◆ WHAT YOU NEED TO DO: All lines below are to be output exactly as they stand.

=== Begin Enclosure ===

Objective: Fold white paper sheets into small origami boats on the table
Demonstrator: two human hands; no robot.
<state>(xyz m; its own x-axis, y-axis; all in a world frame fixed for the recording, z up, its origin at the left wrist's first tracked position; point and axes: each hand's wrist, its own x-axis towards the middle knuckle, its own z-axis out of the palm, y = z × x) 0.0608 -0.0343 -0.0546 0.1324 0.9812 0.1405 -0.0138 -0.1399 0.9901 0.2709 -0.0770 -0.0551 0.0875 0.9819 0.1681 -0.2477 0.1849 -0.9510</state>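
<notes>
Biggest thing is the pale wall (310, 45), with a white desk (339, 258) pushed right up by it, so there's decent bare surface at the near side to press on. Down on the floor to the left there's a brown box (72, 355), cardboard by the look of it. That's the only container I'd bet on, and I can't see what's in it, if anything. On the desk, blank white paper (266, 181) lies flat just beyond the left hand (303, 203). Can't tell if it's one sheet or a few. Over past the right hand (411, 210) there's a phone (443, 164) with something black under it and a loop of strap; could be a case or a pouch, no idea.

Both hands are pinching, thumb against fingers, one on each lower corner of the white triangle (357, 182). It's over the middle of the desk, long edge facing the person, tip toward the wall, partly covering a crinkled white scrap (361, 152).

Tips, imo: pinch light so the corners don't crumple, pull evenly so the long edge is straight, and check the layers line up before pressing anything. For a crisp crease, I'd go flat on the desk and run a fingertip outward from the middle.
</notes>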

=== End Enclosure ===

◆ EXERCISE RESPONSE:
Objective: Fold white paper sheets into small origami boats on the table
Demonstrator: two human hands; no robot.
<state>(xyz m; its own x-axis, y-axis; all in a world frame fixed for the recording, z up, its origin at the left wrist's first tracked position; point and axes: each hand's wrist, its own x-axis towards the middle knuckle, its own z-axis out of the palm, y = z × x) 0.0608 -0.0343 -0.0546 0.1324 0.9812 0.1405 -0.0138 -0.1399 0.9901 0.2709 -0.0770 -0.0551 0.0875 0.9819 0.1681 -0.2477 0.1849 -0.9510</state>
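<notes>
Biggest thing is the pale wall (310, 45), with a white desk (339, 258) pushed right up by it, so there's decent bare surface at the near side to press on. Down on the floor to the left there's a brown box (72, 355), cardboard by the look of it. That's the only container I'd bet on, and I can't see what's in it, if anything. On the desk, blank white paper (266, 181) lies flat just beyond the left hand (303, 203). Can't tell if it's one sheet or a few. Over past the right hand (411, 210) there's a phone (443, 164) with something black under it and a loop of strap; could be a case or a pouch, no idea.

Both hands are pinching, thumb against fingers, one on each lower corner of the white triangle (357, 182). It's over the middle of the desk, long edge facing the person, tip toward the wall, partly covering a crinkled white scrap (361, 152).

Tips, imo: pinch light so the corners don't crumple, pull evenly so the long edge is straight, and check the layers line up before pressing anything. For a crisp crease, I'd go flat on the desk and run a fingertip outward from the middle.
</notes>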

No additional output is needed.